#### Task details:
The listing that follows should be duplicated character for character.

-------- Available data

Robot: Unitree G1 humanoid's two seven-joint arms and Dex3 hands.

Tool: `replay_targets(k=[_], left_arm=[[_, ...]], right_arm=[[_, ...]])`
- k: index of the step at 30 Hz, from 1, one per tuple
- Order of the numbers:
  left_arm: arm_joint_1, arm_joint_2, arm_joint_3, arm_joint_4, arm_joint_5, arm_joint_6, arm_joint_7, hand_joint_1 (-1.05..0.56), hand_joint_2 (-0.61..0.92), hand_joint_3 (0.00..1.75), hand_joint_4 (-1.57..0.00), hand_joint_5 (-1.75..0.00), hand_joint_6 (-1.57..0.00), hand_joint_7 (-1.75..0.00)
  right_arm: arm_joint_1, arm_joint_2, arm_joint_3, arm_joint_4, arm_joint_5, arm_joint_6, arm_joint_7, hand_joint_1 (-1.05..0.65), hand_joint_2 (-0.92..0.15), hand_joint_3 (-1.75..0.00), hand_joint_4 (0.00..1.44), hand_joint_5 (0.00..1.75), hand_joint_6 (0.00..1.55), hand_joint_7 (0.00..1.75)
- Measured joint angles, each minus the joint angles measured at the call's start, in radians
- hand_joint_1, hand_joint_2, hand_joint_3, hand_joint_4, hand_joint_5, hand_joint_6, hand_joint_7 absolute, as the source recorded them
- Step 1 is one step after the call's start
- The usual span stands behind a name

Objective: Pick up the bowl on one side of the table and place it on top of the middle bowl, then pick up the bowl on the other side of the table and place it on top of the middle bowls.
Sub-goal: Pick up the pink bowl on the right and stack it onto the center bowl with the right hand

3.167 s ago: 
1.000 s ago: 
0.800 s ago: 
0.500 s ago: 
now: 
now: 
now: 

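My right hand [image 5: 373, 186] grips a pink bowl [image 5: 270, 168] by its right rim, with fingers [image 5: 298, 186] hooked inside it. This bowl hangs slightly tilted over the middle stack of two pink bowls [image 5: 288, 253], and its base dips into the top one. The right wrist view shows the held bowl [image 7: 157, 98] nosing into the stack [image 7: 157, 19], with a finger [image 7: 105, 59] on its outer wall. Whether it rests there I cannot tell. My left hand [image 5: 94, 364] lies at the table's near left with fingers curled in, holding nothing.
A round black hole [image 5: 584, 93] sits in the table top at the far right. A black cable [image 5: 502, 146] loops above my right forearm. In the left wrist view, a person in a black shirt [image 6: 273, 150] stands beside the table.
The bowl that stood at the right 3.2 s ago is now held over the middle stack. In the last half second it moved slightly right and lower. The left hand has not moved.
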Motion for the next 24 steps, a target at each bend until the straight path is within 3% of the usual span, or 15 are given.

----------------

#### Output for this task:
Robot: Unitree G1 humanoid's two seven-joint arms and Dex3 hands.

Tool: `replay_targets(k=[_], left_arm=[[_, ...]], right_arm=[[_, ...]])`
- k: index of the step at 30 Hz, from 1, one per tuple
- Order of the numbers:
  left_arm: arm_joint_1, arm_joint_2, arm_joint_3, arm_joint_4, arm_joint_5, arm_joint_6, arm_joint_7, hand_joint_1 (-1.05..0.56), hand_joint_2 (-0.61..0.92), hand_joint_3 (0.00..1.75), hand_joint_4 (-1.57..0.00), hand_joint_5 (-1.75..0.00), hand_joint_6 (-1.57..0.00), hand_joint_7 (-1.75..0.00)
  right_arm: arm_joint_1, arm_joint_2, arm_joint_3, arm_joint_4, arm_joint_5, arm_joint_6, arm_joint_7, hand_joint_1 (-1.05..0.65), hand_joint_2 (-0.92..0.15), hand_joint_3 (-1.75..0.00), hand_joint_4 (0.00..1.44), hand_joint_5 (0.00..1.75), hand_joint_6 (0.00..1.55), hand_joint_7 (0.00..1.75)
- Measured joint angles, each minus the joint angles measured at the call's start, in radians
- hand_joint_1, hand_joint_2, hand_joint_3, hand_joint_4, hand_joint_5, hand_joint_6, hand_joint_7 absolute, as the source recorded them
- Step 1 is one step after the call's start
- The usual span stands behind a name

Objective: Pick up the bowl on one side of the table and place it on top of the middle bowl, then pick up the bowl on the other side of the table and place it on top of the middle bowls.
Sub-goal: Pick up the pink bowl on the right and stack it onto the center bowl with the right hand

3.167 s ago: 
1.000 s ago: 
0.800 s ago: 
0.500 s ago: 
now: 
now: 
now: 

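My right hand [image 5: 373, 186] grips a pink bowl [image 5: 270, 168] by its right rim, with fingers [image 5: 298, 186] hooked inside it. This bowl hangs slightly tilted over the middle stack of two pink bowls [image 5: 288, 253], and its base dips into the top one. The right wrist view shows the held bowl [image 7: 157, 98] nosing into the stack [image 7: 157, 19], with a finger [image 7: 105, 59] on its outer wall. Whether it rests there I cannot tell. My left hand [image 5: 94, 364] lies at the table's near left with fingers curled in, holding nothing.
A round black hole [image 5: 584, 93] sits in the table top at the far right. A black cable [image 5: 502, 146] loops above my right forearm. In the left wrist view, a person in a black shirt [image 6: 273, 150] stands beside the table.
The bowl that stood at the right 3.2 s ago is now held over the middle stack. In the last half second it moved slightly right and lower. The left hand has not moved.
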Motion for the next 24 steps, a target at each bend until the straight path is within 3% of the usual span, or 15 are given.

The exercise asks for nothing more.